Alors à qui la faute ? Nicolas Yernaux, porte-parole du SPW, nuance : « La question de l’amiante reste une responsabilité de l’employeur. Le bâtiment concerné n’étant pas, ou n’ayant pas été occupé par des travailleurs du SPW, il incombe aux occupants de déterminer si des travaux doivent être réalisés, au regard de l’usage fait du bâtiment ». Contacté, le cabinet de l’actuel Ministre wallon des Infrastructures Philippe Henry (Ecolo) n’a pas donné suite à nos demandes.

Recommandations ignorées

C’est pourtant la Région, toujours propriétaire de l’Observatoire de Cointe en 2018, qui a commandé ce rapport sur l’amiante dont les conclusions et les recommandations ne semblent pas avoir été portées à la connaissance de la SAL. Pour le professeur émérite Alfred Bernard, la procédure dans ce type de situation est claire : « Dans le cas où on détecte de l’amiante, soit on procède à des tests supplémentaires, soit on désamiante. Mais à tout le moins, il reste nécessaire d’informer. L’ISSEP se montre précis à ce sujet. Vous devez placer une étiquette sur les matériaux comportant de l’amiante. C’est élémentaire et ça ne coûte rien ».

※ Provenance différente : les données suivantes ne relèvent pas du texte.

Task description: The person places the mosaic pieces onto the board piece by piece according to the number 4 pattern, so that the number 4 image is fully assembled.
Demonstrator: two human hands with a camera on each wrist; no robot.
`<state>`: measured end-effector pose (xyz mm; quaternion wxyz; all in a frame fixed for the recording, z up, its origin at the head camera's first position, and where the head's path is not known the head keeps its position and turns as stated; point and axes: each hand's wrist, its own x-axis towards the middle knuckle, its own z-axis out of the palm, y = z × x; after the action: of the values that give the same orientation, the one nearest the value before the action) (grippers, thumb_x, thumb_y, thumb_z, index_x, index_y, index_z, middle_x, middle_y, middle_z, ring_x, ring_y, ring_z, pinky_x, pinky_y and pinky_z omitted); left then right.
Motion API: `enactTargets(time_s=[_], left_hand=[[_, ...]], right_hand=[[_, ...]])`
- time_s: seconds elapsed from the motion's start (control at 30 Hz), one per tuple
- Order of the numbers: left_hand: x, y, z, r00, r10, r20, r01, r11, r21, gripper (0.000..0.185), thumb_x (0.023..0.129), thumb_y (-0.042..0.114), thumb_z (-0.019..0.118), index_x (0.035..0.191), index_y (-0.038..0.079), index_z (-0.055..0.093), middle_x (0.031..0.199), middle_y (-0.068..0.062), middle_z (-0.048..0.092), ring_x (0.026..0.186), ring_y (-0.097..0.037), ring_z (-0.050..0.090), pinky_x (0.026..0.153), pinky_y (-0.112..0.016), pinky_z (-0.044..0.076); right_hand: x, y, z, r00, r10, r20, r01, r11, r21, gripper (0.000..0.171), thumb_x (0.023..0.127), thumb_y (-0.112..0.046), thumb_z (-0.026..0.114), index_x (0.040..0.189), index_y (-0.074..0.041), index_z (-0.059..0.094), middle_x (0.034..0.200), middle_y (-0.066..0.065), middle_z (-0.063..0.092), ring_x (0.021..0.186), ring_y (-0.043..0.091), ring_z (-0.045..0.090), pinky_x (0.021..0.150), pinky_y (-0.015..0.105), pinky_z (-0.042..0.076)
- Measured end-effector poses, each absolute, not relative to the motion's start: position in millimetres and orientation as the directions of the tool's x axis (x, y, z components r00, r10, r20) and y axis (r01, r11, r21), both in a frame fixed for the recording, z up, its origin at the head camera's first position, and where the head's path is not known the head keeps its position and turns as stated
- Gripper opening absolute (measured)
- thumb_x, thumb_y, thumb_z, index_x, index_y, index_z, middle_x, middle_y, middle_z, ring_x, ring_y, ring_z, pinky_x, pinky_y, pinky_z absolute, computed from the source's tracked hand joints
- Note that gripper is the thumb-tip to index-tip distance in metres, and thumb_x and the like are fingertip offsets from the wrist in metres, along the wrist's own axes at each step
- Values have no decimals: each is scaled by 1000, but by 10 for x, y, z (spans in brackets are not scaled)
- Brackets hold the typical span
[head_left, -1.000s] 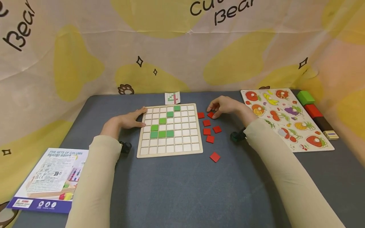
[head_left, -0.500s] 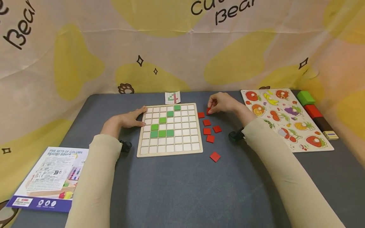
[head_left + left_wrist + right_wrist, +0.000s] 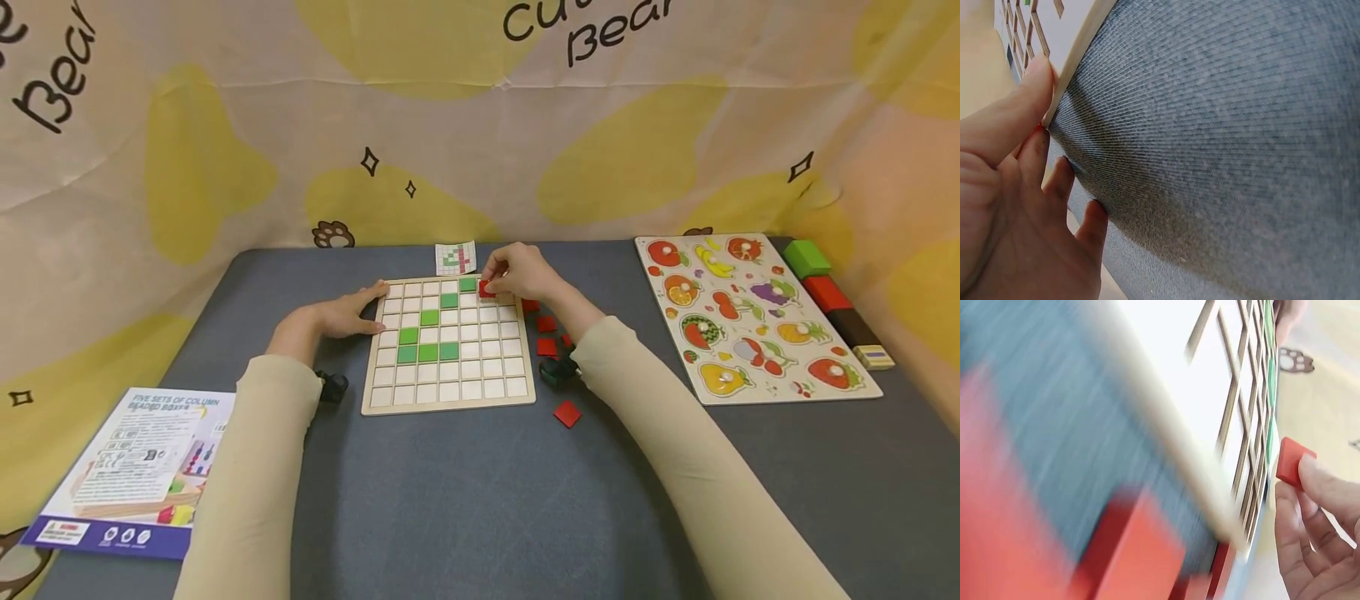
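My right hand (image 3: 521, 271) pinches a red square tile (image 3: 1291, 461) between thumb and fingertips. In the head view the tile is over the top row of the wooden grid board (image 3: 450, 407), just right of the uppermost green tile (image 3: 467, 285). Several green tiles stand in the grid, running as a diagonal and a short row. My left hand (image 3: 337, 317) lies at the board's left edge with fingers extended. Its thumb (image 3: 1035, 87) presses on the rim in the left wrist view. Loose red tiles (image 3: 546, 346) lie along the board's right side, partly behind my right wrist.
A small pattern card (image 3: 455, 258) lies behind the board. To the right are a fruit puzzle board (image 3: 787, 333) and a row of coloured blocks (image 3: 825, 292). A printed box (image 3: 135, 475) lies at the left, and a patterned cloth (image 3: 480, 125) hangs behind the table.
My right hand has picked a red tile up from beside the board and carried it left over the grid's top row. The left hand has stayed at the board's edge.
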<state>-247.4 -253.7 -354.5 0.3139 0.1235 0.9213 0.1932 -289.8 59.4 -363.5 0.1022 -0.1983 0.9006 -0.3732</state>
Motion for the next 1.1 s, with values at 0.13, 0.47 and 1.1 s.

L’Observatoire de Cointe à Liège. © Â© Heinz-Dieter Falkenstein

Des recommandations mentionnées dans l’étude mais ignorées par la Région wallonne. « Le rapport est un peu indigent. Pour s’assurer qu’il n’existe aucun risque, il aurait aussi fallu faire des mesures dans les poussières », complète Alfred Bernard. Sans ces prélèvements, difficile d’évaluer le danger réel encouru par les personnes présentes sur les lieux.

Une chose demeure certaine, le facteur amiante devra être pris en compte par les nouveaux propriétaires. Pour rappel, le 26 juin dernier, le ministre du Budget Adrien Dolimont (MR) cédait l’Observatoire au privé pour une somme de 1.625.000 euros. Dès le lendemain, trois associations (urbAgora, la SAL et les amis de l’Université de Liège), soucieuses de préserver le bâtiment dans le giron public, annonçaient contester en justice la vente. La procédure serait toujours en cours. Entre les batailles d’avocats, la promotion immobilière et les lourds travaux de désamiantage à prévoir, la saga de l’Observatoire de Cointe ne semble pas prête de s’essouffler.